Note 2: The grid of points is a numpy.mgrid object. For brute the ranges and Ns inputs have the following effect. Each component of the ranges tuple can be either a slice object or a two-tuple giving a range of values, such as (0, 5). If the component is a slice object, brute uses it directly. If the component is a two-tuple range, brute internally converts it to a slice object that interpolates Ns points from its low-value to its high-value, inclusive.

Examples

We illustrate the use of brute to seek the global minimum of a function of two variables that is given as the sum of a positive-definite quadratic and two deep “Gaussian-shaped” craters. Specifically, define the objective function f as the sum of three other functions, f = f1 + f2 + f3. We suppose each of these has a signature (z, *params), where z = (x, y), and params and the functions are as defined below.

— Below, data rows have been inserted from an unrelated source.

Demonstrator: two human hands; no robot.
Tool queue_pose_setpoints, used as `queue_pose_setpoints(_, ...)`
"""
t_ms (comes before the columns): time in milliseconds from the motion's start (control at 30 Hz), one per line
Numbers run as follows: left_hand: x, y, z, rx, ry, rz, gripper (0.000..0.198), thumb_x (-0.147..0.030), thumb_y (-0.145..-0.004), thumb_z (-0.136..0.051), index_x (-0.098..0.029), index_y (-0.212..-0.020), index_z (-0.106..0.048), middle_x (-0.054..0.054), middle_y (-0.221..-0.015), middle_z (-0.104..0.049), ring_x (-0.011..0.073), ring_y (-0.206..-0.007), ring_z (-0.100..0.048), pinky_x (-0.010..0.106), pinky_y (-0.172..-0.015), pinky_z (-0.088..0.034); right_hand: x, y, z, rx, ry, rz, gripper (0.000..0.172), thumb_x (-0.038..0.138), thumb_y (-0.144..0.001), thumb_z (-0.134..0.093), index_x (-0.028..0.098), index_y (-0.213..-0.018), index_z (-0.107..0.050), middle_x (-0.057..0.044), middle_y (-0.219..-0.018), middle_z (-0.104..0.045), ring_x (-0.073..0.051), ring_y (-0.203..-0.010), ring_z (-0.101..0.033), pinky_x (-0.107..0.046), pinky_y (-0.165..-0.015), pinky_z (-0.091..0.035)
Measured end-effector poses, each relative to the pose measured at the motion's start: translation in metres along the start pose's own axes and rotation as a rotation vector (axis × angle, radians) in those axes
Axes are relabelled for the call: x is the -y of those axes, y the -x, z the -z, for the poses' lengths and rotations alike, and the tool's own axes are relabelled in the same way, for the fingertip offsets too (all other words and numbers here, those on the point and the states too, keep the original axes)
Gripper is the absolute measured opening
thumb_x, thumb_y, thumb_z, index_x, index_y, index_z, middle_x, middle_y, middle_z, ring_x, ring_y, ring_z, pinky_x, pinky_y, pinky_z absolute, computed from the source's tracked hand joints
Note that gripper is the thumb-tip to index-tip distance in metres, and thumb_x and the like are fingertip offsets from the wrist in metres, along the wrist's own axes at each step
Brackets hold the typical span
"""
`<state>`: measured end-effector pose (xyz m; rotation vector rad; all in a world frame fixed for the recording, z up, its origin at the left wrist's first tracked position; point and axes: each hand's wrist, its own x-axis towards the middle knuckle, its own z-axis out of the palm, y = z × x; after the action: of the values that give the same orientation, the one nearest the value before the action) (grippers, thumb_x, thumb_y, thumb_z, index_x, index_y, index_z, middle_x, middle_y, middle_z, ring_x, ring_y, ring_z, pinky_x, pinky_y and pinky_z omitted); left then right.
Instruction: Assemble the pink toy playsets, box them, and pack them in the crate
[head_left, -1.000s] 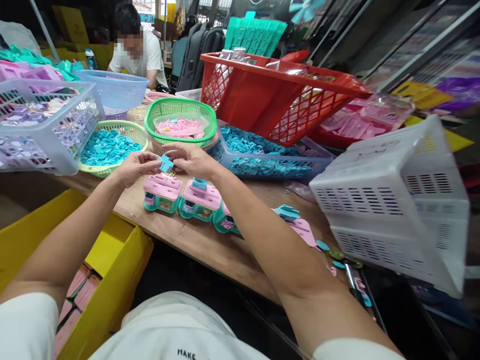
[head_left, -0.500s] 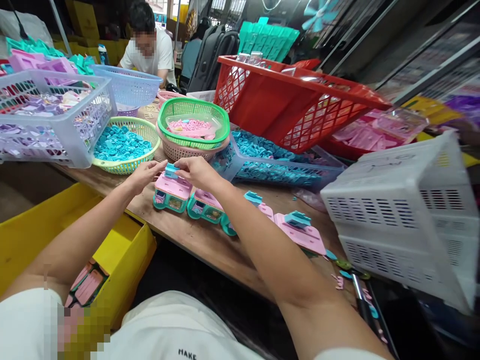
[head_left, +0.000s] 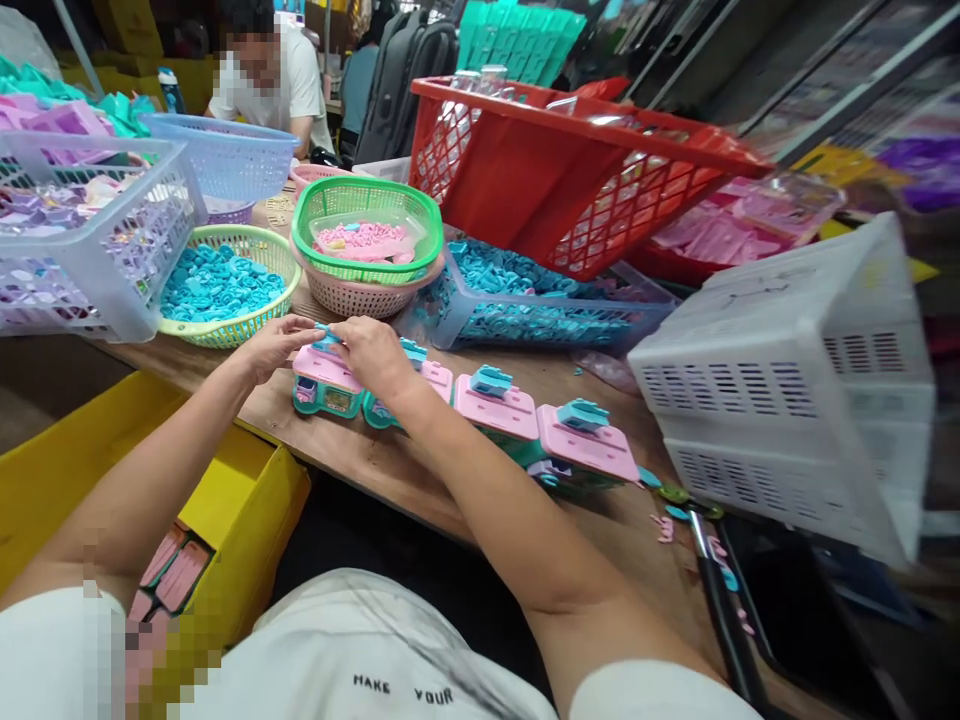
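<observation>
Several toy cars with pink roofs and teal bodies stand in a row on the wooden table. At the left end of the row, a small blue plastic piece (head_left: 326, 341) sits on the roof of the leftmost toy car (head_left: 328, 383). My left hand (head_left: 271, 346) pinches this piece from the left with thumb and fingertips. From the right, my right hand (head_left: 373, 352) closes its fingers on the same piece, partly hiding it. Similar blue pieces, such as one clear blue piece (head_left: 491, 380), stand on the other pink roofs.
Behind the row are a yellow-green basket (head_left: 281, 300) of blue parts, a green basket (head_left: 433, 235) with pink parts, and a red crate (head_left: 495, 180). A white crate (head_left: 720, 330) stands right, a yellow box (head_left: 262, 500) lower left. A person (head_left: 300, 80) sits opposite.
The view has shifted slightly. Both hands have come down with the blue piece, which now sits lower against the leftmost pink roof. My right forearm uncovers more of the row.
</observation>
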<state>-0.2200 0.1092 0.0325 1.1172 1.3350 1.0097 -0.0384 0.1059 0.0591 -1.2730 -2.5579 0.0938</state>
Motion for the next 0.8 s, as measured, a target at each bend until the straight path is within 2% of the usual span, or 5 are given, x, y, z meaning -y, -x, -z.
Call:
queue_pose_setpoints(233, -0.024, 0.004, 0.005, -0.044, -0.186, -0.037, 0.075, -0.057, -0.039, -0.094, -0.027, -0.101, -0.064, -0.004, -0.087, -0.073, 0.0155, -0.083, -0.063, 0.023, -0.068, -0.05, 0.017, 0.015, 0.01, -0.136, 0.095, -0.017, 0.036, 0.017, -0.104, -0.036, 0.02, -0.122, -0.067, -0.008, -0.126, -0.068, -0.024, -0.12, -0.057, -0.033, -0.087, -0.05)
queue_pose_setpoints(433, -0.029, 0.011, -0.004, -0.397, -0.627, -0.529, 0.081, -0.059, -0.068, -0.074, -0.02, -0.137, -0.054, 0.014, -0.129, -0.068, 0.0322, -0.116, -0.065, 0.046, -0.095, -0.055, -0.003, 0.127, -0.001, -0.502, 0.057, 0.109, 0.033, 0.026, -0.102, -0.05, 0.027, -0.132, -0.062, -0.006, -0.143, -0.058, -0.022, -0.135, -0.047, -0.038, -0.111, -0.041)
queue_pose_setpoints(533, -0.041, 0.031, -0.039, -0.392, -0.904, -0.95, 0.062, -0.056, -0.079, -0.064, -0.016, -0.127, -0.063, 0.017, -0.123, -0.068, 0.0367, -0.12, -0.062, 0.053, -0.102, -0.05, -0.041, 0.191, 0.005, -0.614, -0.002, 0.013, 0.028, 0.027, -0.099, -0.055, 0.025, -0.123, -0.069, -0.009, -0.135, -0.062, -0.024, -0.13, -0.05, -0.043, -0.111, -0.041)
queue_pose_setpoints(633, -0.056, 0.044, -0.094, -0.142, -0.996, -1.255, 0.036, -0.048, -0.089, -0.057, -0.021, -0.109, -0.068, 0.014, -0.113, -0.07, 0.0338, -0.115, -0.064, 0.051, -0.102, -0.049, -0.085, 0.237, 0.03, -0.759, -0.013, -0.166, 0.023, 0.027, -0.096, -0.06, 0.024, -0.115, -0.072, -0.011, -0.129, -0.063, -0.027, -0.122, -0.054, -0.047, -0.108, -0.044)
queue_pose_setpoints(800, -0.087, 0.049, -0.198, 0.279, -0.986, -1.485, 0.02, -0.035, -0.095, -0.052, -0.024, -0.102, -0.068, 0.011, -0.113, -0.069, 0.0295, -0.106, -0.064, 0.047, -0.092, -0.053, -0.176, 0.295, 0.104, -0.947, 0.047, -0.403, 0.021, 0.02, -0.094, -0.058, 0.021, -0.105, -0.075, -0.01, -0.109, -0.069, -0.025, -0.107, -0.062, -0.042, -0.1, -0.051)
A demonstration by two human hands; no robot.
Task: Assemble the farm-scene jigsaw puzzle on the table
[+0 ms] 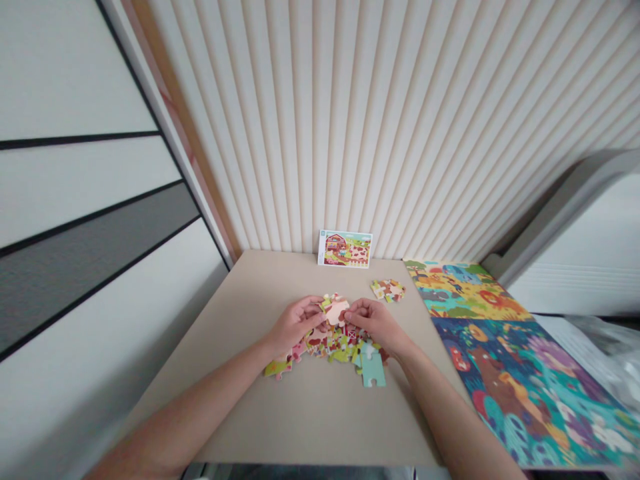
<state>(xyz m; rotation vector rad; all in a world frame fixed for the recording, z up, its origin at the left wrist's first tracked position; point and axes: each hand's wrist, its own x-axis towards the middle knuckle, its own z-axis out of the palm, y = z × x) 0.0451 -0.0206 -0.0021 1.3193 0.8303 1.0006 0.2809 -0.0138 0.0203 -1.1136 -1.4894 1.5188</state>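
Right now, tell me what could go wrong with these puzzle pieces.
Your left hand and right hand rest on the pile, so a slip could scatter it. The mint piece sits at its edge and could get knocked aside. The picture card stands against the wall and might tip if bumped.

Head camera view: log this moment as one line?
Left hand | right hand | both on pale pink cardboard jigsaw piece | nearby: heap of colourful jigsaw pieces

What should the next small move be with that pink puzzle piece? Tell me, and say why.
Probably try the pink puzzle piece against the joined cluster, since the left hand and right hand are at it, close to that cluster.
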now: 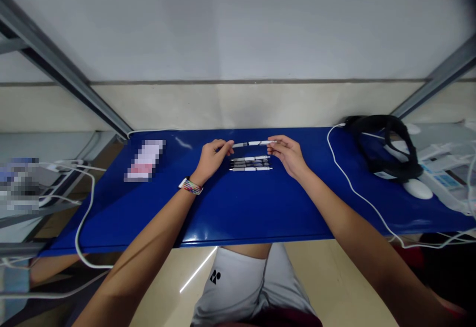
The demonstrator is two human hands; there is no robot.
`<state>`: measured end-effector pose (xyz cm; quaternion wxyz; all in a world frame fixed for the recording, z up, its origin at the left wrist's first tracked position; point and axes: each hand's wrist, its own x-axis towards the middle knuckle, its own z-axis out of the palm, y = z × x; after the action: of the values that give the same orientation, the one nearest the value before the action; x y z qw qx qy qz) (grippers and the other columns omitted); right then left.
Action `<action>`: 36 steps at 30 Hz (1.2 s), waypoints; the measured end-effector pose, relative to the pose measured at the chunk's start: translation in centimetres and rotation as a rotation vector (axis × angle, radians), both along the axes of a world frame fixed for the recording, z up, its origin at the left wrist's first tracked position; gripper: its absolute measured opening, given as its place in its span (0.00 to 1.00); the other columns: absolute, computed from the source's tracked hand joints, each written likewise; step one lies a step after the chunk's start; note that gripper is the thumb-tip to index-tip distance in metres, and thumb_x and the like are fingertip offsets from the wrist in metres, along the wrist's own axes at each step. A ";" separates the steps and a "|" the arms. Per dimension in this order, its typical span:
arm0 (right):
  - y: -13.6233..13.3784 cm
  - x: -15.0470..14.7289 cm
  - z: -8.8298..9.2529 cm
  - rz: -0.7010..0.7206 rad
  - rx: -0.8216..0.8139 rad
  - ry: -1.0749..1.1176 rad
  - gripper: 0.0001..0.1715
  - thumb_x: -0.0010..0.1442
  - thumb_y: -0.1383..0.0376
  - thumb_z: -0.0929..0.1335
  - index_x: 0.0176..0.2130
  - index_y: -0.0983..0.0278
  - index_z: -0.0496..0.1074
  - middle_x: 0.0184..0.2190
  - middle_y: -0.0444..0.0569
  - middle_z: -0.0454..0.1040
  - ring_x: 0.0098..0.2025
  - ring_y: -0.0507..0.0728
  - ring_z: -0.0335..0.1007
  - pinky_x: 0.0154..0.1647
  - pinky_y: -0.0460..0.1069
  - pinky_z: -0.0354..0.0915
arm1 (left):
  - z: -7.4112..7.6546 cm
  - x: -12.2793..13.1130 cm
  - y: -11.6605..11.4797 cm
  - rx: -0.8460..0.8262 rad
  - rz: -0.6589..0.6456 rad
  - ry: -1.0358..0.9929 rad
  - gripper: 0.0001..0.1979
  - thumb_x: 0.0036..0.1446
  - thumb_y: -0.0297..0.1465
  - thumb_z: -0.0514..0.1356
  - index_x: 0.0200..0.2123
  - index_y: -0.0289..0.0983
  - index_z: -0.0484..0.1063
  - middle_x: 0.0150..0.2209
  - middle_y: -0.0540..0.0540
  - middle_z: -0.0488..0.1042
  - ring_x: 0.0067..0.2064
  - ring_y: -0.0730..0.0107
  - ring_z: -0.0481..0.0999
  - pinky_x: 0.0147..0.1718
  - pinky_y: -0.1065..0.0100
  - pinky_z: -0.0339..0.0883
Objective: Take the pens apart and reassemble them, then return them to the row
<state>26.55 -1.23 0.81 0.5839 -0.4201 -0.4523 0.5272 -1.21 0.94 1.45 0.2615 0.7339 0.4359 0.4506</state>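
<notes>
A white pen point(256, 143) with dark markings is stretched level between my two hands, above the blue table. Its left end is pinched by my left hand point(215, 156), thumb and fingers closed. My right hand point(288, 153) grips the other end between thumb and fingertips. Just below it, nearer to me, several pens point(250, 164) lie side by side on the tabletop, white and dark in colour. A colourful wristband point(192, 185) circles my left wrist.
On the blue table point(253, 208), a pixelated pink-and-white item point(146, 161) lies at left. A black head strap point(386, 151) with white parts sits at right. White cables point(349, 183) run along both sides. Metal posts point(100, 103) frame the table, and a wall stands behind.
</notes>
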 end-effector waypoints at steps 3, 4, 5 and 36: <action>0.2 0.3 -0.1 -0.009 -0.008 0.027 0.18 0.51 0.55 0.82 0.41 0.57 0.83 0.33 0.47 0.80 0.37 0.57 0.76 0.46 0.56 0.74 | -0.2 0.0 0.2 -0.025 0.036 -0.055 0.14 0.67 0.45 0.66 0.39 0.40 0.84 0.36 0.46 0.83 0.37 0.64 0.78 0.41 0.62 0.70; 0.3 0.3 -0.2 -0.013 -0.012 0.034 0.17 0.52 0.55 0.81 0.41 0.57 0.83 0.32 0.46 0.79 0.36 0.56 0.75 0.46 0.56 0.74 | -0.2 0.0 0.2 -0.026 0.044 -0.075 0.13 0.66 0.44 0.67 0.42 0.40 0.84 0.39 0.45 0.84 0.38 0.64 0.78 0.42 0.62 0.71; 0.4 0.4 -0.2 -0.017 -0.014 0.038 0.16 0.52 0.55 0.81 0.40 0.57 0.83 0.32 0.46 0.79 0.36 0.56 0.75 0.47 0.56 0.74 | -0.3 -0.1 0.3 -0.024 0.051 -0.090 0.13 0.65 0.43 0.68 0.44 0.40 0.84 0.42 0.44 0.84 0.39 0.63 0.79 0.43 0.62 0.71; 1.2 1.7 -0.6 -0.270 -0.029 -0.026 0.13 0.51 0.58 0.75 0.39 0.59 0.82 0.30 0.44 0.77 0.26 0.52 0.70 0.29 0.50 0.67 | -0.6 -0.3 0.6 -0.070 0.051 -0.183 0.16 0.64 0.46 0.68 0.40 0.39 0.85 0.38 0.45 0.84 0.39 0.63 0.80 0.41 0.63 0.72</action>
<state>28.26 -0.05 0.22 0.6375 -0.4922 -0.3916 0.4449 -1.52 1.58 0.83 0.3142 0.6688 0.4441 0.5068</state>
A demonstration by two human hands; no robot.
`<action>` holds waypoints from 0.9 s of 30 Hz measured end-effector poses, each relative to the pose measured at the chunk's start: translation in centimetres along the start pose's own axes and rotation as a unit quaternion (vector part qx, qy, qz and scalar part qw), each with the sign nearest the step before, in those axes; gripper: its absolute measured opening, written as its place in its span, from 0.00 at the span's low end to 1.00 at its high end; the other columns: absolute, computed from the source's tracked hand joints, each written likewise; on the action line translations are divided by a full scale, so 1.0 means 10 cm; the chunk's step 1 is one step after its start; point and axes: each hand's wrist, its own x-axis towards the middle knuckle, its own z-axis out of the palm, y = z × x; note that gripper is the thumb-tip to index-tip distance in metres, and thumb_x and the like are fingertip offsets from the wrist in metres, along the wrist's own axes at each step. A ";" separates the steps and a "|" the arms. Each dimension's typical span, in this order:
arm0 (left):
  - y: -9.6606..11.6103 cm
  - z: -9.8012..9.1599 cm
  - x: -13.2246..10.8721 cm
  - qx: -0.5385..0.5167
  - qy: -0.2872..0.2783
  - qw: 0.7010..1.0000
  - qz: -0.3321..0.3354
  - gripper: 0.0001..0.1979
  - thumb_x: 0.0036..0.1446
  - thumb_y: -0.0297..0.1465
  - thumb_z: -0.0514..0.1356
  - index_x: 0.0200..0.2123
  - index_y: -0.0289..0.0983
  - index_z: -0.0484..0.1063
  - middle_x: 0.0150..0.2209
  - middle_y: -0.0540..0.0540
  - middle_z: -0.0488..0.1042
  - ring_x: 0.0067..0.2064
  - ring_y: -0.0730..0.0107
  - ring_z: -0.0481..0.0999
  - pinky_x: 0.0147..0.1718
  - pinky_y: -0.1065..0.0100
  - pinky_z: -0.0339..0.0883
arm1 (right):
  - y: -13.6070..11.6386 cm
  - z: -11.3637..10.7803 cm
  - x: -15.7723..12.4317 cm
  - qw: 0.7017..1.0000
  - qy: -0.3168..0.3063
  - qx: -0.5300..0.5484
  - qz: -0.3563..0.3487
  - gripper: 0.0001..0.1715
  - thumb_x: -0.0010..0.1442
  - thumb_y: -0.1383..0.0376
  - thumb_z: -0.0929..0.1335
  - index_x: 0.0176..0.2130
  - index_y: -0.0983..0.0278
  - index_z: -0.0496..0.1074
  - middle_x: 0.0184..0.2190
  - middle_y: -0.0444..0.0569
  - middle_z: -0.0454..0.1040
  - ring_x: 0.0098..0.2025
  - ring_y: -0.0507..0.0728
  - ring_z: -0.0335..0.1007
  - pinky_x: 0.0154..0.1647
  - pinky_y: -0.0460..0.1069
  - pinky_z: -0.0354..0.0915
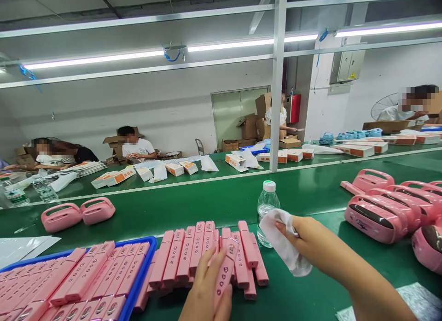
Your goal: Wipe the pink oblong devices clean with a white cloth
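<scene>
Head view: left hand (203, 293) closed around a slim pink bar (225, 271), long axis near upright in frame, top end tilting away and slightly right, lower end inside the fist. It sits over the packed row of pink bars (183, 256), whose near end is bordered by a blue tray (149, 252) on the left. Right hand (304, 238) grips a white cloth (283, 240), just beside a water bottle (268, 214). Open green surface (304, 284) runs rightward to pink handled cases (375, 215).

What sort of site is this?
Likely a factory assembly line: a long green workbench, a blue tray of identical pink plastic parts, and co-workers at a parallel line among cardboard cartons.
</scene>
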 end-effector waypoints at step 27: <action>-0.19 0.79 0.58 0.410 0.032 0.910 0.054 0.24 0.54 0.23 0.50 0.55 0.25 0.64 0.59 0.31 0.57 0.60 0.44 0.58 0.55 0.49 0.59 | -0.01 0.05 -0.03 0.997 -0.015 0.043 -0.068 0.14 0.61 0.68 0.57 0.31 0.65 0.69 0.31 0.51 0.75 0.32 0.56 0.69 0.29 0.46 0.54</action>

>>> params = (2, 3, 7, 8, 9, 10, 44, -1, 2, 26, 1, -2, 0.5)
>>> def f1(z, *params):
...     x, y = z
...     a, b, c, d, e, f, g, h, i, j, k, l, scale = params
...     return (a * x**2 + b * x * y + c * y**2 + d*x + e*y + f)
>>> def f2(z, *params):
...     x, y = z
...     a, b, c, d, e, f, g, h, i, j, k, l, scale = params
...     return (-g*np.exp(-((x-h)**2 + (y-i)**2) / scale))
>>> def f3(z, *params):
...     x, y = z
...     a, b, c, d, e, f, g, h, i, j, k, l, scale = params
...     return (-j*np.exp(-((x-k)**2 + (y-l)**2) / scale))
>>> def f(z, *params):
...     x, y = z
...     a, b, c, d, e, f, g, h, i, j, k, l, scale = params
...     return f1(z, *params) + f2(z, *params) + f3(z, *params)

Thus, the objective function may have local minima near the minimum of each of the three functions of which it is composed. To use fmin to polish its gridpoint result, we may then continue as follows:

>>> rranges = (slice(-4, 4, 0.25), slice(-4, 4, 0.25))
>>> from scipy import optimize
>>> resbrute = optimize.brute(f, rranges, args=params, full_output=True,
                              finish=optimize.fmin)
>>> resbrute[0]  # global minimum
array([-1.05665192,  1.80834843])
>>> resbrute[1]  # function value at global minimum
-3.4085818767

Note that if finish had been set to None, we would have gotten the gridpoint [-1.0 1.75] where the rounded function value is -2.892.